И так далее, пока бригадир не начинал орать из двери мастерской, перекрикивая шум станков и призывая его вернуться к оставленной работе. Наконец мои трудовые послушания закончились, и наступил торжественный день начала учебного года в семинарии. Нас всех, семинаристов и студентов Духовной академии построили парами, и мы чинно отправились к преподобному Сергию в Троицкий собор, чтобы вознести молитвы о начале учебы. Впереди шел Владыка ректор, затем преподаватели и мы, теперь уже полноправные семинаристы, одетые в новенькую темного цвета форму: куртку со стоячим воротником и такого же цвета брюки. За нами шли «академики», студенты Духовной академии, тогда для меня подобные небожителям. Это был самый лучший из моих студенческих дней, не сравнимый с обучением в мирских учебных заведениях, с их сумбурной жизнью и ощущением постоянной неприкаянности. В эти же первые дни учебного года нас, семинаристов первых классов, повезли на автобусах в Москву, где мы посетили все святыни столицы и прикладывались ко всем чудотворным иконам и святым мощам. У иконы Казанской Божией Матери на мою голову вылилась изрядная порция масла из большой лампады, которую я неудачно задел, целуя икону. Хотя масло потекло даже по спине, мне было радостно, все же – это святое масло Матери Божией!

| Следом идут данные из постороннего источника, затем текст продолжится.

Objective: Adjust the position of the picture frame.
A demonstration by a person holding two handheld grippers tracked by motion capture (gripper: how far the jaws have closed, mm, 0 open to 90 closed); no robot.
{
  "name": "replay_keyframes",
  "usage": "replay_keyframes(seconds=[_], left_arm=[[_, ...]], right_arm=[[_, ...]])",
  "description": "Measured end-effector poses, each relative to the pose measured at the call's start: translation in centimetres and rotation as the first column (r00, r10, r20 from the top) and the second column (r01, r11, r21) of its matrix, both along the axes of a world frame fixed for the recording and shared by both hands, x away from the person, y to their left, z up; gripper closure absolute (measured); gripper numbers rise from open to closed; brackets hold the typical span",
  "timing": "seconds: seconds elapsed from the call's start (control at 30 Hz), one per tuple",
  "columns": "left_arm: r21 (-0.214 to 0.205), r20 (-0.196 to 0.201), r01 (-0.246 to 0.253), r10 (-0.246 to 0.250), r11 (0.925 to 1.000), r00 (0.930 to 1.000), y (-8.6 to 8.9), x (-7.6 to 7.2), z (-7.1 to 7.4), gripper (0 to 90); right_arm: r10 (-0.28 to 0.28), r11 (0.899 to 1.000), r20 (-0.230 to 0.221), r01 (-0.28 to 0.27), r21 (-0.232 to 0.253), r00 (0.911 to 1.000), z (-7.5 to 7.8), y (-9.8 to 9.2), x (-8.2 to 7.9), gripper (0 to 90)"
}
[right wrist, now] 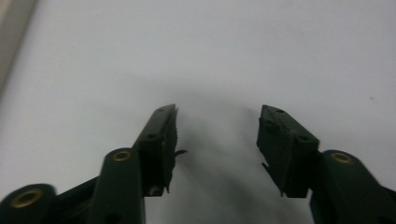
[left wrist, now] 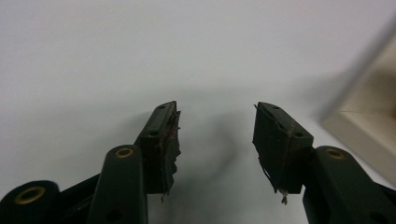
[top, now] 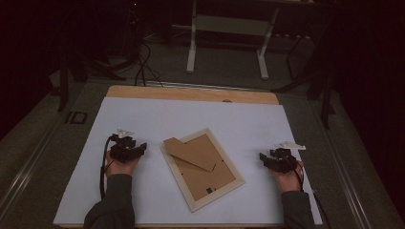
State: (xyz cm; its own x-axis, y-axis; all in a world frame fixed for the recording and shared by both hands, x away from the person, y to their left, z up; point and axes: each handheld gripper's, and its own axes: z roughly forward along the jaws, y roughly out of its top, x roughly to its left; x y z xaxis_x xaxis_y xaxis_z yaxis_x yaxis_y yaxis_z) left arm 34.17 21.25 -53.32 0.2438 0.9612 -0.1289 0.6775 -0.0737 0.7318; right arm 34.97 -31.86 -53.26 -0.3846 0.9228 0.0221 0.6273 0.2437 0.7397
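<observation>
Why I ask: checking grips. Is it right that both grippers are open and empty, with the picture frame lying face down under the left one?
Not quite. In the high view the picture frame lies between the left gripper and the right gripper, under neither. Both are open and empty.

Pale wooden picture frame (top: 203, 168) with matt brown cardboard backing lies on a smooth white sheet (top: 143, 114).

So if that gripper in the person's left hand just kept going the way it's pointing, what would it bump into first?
Probably the picture frame. The left gripper, jaws open and empty, points across the white sheet toward the frame's pale edge; nothing lies between, though depth is hard to judge.
</observation>
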Motion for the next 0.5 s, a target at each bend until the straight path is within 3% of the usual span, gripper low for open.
replay_keyframes(seconds=[0.17, 0.3, 0.37, 0.4, 0.47, 0.5], left_arm=[[0.008, 0.039, 0.091, -0.092, 0.9958, 0.995, -0.9, -0.9, 0.9, 55.8], [0.018, 0.044, 0.14, -0.14, 0.99, 0.9891, -1.5, -1.3, 1.2, 58.6], [0.027, 0.044, 0.195, -0.196, 0.9805, 0.9796, -2.1, -2.0, 1.2, 60.3], [0.027, 0.044, 0.195, -0.196, 0.9805, 0.9796, -2.1, -2.0, 1.2, 60.6], [0.038, 0.042, 0.249, -0.251, 0.9677, 0.9671, -2.7, -2.7, 1.4, 61.3], [0.038, 0.042, 0.249, -0.251, 0.9677, 0.9671, -2.7, -2.7, 1.4, 62.0]], right_arm=[[0.024, 0.999, 0.028, -0.025, 0.03, 0.9993, 0.9, 0.5, -0.3, 51.3], [0.044, 0.997, 0.04, -0.046, 0.056, 0.9982, 1.5, 0.8, -0.5, 54.3], [0.053, 0.996, 0.04, -0.056, 0.065, 0.9978, 1.7, 0.9, -0.6, 55.9], [0.057, 0.996, 0.038, -0.06, 0.064, 0.9976, 1.8, 1.0, -0.6, 56.6], [0.072, 0.995, 0.037, -0.075, 0.069, 0.9967, 2.0, 1.1, -0.7, 61.3], [0.082, 0.994, 0.037, -0.085, 0.071, 0.9959, 2.0, 1.2, -0.8, 62.8]])
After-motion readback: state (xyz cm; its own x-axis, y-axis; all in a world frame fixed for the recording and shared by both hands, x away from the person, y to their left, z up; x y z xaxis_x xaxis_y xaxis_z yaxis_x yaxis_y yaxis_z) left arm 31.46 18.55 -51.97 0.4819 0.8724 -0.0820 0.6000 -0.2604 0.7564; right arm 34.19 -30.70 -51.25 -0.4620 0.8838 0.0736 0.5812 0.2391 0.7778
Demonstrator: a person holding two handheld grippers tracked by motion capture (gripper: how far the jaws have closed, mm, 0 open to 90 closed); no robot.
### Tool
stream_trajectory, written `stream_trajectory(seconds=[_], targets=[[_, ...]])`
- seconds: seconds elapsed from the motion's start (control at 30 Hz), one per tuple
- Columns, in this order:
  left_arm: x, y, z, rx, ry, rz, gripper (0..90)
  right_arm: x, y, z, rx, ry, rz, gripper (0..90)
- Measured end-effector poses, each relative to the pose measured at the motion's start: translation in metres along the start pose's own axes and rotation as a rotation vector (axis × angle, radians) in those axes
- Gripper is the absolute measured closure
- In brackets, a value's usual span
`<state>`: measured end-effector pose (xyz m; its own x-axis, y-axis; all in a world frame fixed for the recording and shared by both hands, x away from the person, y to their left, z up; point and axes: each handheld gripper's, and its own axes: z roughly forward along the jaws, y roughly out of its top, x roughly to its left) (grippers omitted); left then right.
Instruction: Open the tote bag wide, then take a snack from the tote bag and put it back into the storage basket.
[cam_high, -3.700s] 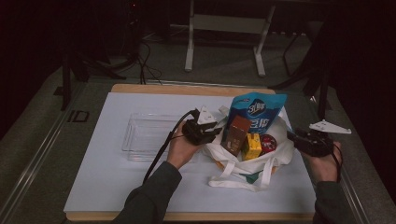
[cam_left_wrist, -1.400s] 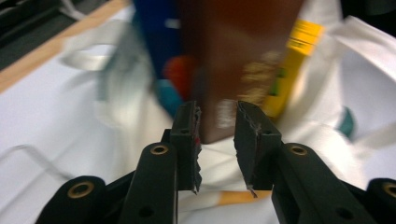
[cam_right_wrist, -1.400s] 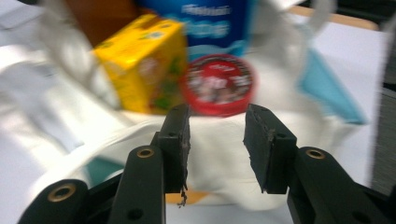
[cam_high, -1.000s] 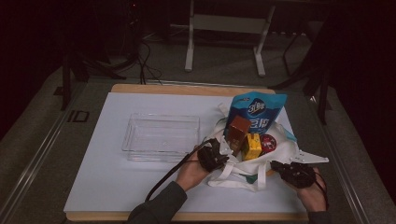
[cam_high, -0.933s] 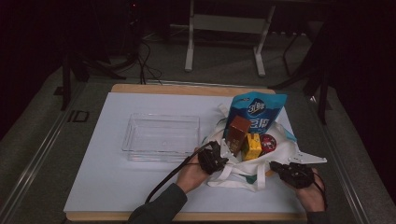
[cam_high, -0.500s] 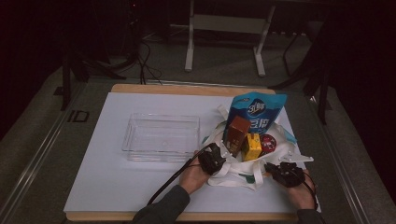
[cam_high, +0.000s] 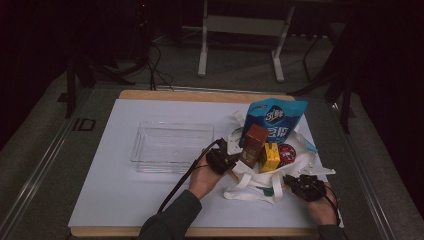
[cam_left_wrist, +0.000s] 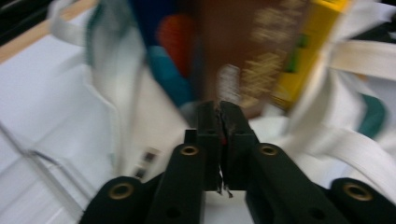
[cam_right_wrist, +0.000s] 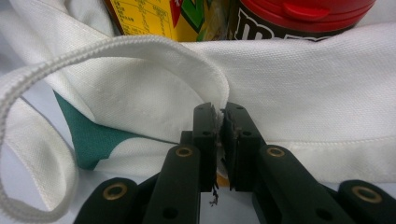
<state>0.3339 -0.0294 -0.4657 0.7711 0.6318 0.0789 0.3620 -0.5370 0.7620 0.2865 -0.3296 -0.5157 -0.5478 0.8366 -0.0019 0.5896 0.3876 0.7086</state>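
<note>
Both grippers have dropped toward the near edge since the earliest frame: the left gripper (cam_high: 222, 161), formerly at the tote bag's (cam_high: 252, 184) 10 o'clock corner, now sits at its 9 o'clock side, and the right gripper (cam_high: 304, 186) has come in from 3 o'clock to 4 o'clock. Each has its jaws pressed together, the right pinching the bag's white fabric, the left's catch too blurred to tell. Right of the clear tray (cam_high: 170, 146), the white, green-patched bag lies open holding a blue pouch (cam_high: 276, 119), brown box (cam_high: 254, 145), yellow carton (cam_high: 270, 156) and red-lidded jar (cam_high: 287, 154).

Dim room; grey carpet floor (cam_high: 45, 150); a pale metal stand (cam_high: 240, 30) and cables (cam_high: 150, 65) beyond the table (cam_high: 150, 95).
</note>
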Motion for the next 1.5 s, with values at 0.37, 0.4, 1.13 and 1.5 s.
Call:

«Что, получил помазание от Пресвятой Богородицы?» – пошутил священник, заметив мои промасленные волосы.
И все же дальнейшая жизнь вовсе не оказалась масляной.
Тот, кто напрямую борется со злом, тем самым укрепляет своей борьбой его существование. Тому, кто борется за святость, зло поневоле являет свое безсилие, становясь несуществующим. Помоги мне, Боже, отдохнуть от самого себя, безпрестанно творящему несуществующее и забывающему о существовании вечно Сущего.
Господи и Владыка жизни моей, если Ты не откроешься Сам, не найти Тебя и вовеки, ибо неуловим Ты для моего сердца и ума, ослепленных тьмой мира сего. Тот, кто отвергает внутреннее, укрепляется во внешнем. Тогда внутреннее для него как бы не существует, а внешнее становится мертвой оболочкой невежества, под которой все внутреннее, предназначенное для жизни, гибнет.